少しすると何人か降りてきた人たちが改札を抜けて出てきて、その踏切を渡って家路を急いでいく。


小学生くらいの子どもを真ん中に挟んで、手を繋いだ親子。
女の子は興奮した様子ではしゃぎながら何度も両親の顔を見上げた。
遊園地にでも行ってきた帰りなのかな。

心なしか気まずそうにその隣を追い抜いて行った若い男性は仕事帰りのようだった。
疲れて早く家に帰りたいからなのか、それとも楽しそうな家族の団らんを邪魔したくないからか、妙に速足で。

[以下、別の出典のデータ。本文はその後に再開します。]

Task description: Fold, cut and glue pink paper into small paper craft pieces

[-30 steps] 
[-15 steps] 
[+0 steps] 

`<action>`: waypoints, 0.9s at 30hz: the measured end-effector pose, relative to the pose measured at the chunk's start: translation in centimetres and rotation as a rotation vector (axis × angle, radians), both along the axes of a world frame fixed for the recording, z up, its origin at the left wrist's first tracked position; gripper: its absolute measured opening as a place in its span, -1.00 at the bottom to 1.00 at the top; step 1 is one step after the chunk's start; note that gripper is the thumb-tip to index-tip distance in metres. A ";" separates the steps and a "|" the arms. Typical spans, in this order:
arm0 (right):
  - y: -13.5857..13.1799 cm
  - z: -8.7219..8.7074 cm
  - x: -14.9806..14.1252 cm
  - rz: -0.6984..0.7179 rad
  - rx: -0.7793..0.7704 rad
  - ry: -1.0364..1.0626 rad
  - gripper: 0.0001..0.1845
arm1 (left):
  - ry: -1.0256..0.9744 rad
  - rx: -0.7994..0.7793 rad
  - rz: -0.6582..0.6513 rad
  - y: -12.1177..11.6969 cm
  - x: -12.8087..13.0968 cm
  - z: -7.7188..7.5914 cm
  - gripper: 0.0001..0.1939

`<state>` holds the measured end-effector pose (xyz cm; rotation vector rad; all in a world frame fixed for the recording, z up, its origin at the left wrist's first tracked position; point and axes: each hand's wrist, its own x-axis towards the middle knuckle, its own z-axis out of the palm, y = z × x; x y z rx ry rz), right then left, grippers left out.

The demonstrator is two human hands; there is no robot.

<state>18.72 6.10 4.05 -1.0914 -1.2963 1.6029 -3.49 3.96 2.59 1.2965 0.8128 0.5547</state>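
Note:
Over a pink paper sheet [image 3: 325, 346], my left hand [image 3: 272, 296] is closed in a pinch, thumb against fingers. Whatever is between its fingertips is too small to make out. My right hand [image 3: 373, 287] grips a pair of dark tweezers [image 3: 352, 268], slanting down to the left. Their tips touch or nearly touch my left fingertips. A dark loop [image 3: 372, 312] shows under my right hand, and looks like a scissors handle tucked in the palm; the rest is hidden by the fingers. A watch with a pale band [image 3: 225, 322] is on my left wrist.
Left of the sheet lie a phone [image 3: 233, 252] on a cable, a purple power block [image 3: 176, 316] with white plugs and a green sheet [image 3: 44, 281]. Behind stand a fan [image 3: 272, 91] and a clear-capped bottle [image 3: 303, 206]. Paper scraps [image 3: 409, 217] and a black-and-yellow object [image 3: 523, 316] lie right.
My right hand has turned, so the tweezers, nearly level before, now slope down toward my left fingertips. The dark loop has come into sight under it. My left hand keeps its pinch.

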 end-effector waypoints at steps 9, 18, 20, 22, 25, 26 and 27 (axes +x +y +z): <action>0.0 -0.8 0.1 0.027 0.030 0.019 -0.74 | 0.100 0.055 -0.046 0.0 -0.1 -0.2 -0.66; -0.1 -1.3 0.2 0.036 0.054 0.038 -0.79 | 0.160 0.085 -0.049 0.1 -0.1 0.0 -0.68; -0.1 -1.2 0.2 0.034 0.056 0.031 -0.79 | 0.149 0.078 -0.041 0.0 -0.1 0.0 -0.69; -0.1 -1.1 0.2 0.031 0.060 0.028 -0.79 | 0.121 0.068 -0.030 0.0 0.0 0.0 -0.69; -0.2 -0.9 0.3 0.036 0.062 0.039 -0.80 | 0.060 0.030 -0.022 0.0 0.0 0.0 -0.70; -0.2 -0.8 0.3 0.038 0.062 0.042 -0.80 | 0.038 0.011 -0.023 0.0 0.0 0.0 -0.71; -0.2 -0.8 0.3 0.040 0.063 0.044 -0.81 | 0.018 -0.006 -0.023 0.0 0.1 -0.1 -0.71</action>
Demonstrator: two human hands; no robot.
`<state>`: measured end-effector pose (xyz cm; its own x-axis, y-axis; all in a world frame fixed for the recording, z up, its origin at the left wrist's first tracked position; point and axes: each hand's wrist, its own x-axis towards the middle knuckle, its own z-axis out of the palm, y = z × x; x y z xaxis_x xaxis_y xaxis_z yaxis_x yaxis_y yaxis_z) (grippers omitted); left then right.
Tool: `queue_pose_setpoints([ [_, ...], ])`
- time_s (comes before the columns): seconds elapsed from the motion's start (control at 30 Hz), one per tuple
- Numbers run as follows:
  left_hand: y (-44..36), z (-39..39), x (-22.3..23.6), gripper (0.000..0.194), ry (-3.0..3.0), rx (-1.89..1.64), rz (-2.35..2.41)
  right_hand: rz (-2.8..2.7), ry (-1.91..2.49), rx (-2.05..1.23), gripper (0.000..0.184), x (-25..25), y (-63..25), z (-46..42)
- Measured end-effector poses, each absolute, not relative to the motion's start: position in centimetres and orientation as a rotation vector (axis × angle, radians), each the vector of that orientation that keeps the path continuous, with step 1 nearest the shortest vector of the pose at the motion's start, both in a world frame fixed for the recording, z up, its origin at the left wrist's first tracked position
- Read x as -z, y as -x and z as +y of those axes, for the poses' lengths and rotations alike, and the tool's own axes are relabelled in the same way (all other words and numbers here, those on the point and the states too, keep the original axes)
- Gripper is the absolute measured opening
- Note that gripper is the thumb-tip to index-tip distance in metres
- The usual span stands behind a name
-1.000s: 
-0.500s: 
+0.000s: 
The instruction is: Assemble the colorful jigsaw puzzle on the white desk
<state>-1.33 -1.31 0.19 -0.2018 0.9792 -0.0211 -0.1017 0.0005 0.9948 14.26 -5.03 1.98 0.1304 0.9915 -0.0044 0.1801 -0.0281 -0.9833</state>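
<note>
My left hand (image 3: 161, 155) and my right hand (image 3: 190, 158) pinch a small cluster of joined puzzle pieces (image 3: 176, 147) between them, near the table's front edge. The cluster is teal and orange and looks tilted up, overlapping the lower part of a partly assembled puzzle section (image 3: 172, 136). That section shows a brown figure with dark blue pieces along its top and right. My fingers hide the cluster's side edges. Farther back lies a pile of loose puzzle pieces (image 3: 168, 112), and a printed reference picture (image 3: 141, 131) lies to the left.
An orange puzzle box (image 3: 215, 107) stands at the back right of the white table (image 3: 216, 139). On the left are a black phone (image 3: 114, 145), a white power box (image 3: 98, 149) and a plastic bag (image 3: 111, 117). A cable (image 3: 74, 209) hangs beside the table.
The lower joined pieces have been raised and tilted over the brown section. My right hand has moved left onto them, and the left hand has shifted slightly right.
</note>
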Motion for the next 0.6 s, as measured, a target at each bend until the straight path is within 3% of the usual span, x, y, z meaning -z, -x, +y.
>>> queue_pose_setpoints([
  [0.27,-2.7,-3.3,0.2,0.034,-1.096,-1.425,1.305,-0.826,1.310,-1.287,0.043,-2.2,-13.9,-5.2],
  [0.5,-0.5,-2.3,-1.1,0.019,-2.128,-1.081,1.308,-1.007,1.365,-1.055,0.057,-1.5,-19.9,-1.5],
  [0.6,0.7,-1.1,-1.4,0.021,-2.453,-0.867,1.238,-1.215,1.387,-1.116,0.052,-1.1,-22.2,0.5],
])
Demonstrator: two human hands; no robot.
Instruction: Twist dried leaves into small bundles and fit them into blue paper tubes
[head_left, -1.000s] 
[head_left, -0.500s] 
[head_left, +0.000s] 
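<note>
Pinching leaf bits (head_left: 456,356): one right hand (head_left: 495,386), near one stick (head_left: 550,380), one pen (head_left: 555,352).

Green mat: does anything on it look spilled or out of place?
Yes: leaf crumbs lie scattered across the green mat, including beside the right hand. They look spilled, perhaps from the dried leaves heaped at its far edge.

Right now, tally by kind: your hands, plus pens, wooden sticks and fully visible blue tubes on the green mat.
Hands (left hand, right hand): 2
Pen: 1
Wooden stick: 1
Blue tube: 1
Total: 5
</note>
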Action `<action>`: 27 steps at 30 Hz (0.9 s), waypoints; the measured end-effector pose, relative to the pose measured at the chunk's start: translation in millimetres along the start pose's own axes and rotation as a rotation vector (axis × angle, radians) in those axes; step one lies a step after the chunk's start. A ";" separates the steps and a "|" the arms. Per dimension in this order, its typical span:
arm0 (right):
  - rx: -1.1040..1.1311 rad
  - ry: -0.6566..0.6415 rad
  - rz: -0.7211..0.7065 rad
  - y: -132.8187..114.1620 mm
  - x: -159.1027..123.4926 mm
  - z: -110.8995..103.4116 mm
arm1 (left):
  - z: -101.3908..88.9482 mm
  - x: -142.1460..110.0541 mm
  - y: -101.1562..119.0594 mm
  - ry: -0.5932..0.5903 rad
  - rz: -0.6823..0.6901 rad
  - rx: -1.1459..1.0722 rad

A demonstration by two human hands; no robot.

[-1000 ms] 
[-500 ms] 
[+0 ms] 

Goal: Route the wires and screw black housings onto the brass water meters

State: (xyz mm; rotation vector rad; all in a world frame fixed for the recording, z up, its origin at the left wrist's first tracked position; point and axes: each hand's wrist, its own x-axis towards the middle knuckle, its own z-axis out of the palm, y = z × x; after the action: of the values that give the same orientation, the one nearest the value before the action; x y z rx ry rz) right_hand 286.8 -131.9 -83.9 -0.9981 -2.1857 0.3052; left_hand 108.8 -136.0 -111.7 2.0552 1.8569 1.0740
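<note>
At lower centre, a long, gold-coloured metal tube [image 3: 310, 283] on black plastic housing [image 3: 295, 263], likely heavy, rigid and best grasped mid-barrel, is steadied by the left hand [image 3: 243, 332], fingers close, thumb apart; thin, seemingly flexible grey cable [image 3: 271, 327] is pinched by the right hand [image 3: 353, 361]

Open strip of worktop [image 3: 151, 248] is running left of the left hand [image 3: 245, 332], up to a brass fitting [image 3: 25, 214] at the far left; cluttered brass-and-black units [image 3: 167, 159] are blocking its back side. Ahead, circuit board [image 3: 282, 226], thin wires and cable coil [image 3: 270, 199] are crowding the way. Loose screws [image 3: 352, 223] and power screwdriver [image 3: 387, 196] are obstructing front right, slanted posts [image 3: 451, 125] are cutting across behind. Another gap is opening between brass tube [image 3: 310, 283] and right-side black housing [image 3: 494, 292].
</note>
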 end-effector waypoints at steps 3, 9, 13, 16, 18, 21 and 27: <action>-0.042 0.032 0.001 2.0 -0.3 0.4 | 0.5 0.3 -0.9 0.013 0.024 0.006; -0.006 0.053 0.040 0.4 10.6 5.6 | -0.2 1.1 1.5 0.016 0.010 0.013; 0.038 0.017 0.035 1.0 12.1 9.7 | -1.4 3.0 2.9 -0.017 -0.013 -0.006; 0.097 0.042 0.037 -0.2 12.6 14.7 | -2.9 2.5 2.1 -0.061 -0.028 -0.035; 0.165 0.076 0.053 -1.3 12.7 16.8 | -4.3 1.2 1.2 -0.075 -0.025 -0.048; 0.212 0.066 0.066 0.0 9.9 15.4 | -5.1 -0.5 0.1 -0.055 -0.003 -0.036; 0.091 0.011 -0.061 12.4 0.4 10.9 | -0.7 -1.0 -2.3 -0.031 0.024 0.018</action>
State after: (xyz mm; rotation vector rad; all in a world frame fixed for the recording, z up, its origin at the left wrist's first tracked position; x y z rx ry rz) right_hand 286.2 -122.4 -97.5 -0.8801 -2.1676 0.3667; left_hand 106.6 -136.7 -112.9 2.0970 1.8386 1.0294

その人達の姿も見えなくなった頃に、私たちは漸く踏切に辿り着いた。
踏み切りの警報音も電車の音もホームのアナウンスも家路を急ぐ人の気配も去った後のそこは、とても静かだった。


その静寂を待っていたかのようなタイミングで、尚吾くんは口を開いた。


「それで莉緒は、なんで俺のこと避けてたの?」


――外から見ている時にはあんなに綺麗だったオレンジの一角に足を踏み入れたのに、その絵の一部となった自分たちの姿は、自分では見えない。


避けてたわけじゃない、なんてバレバレの誤魔化しを、彼は見逃してくれたのかなと思ってたけど。
どうやらそうでは、ないらしい。

やけに穏やかな顔で紡がれた彼の質問には、怒ってるとか傷付けられたとか、私を責めるニュアンスはなかった。


「ごめん、答えづらいよな。質問変えるわ。イエスかノーで答えられるヤツにするから、言えないことは喋らなくていいよ」


まるで――、本当の理由を、知っていて聞いてきているかのようだった。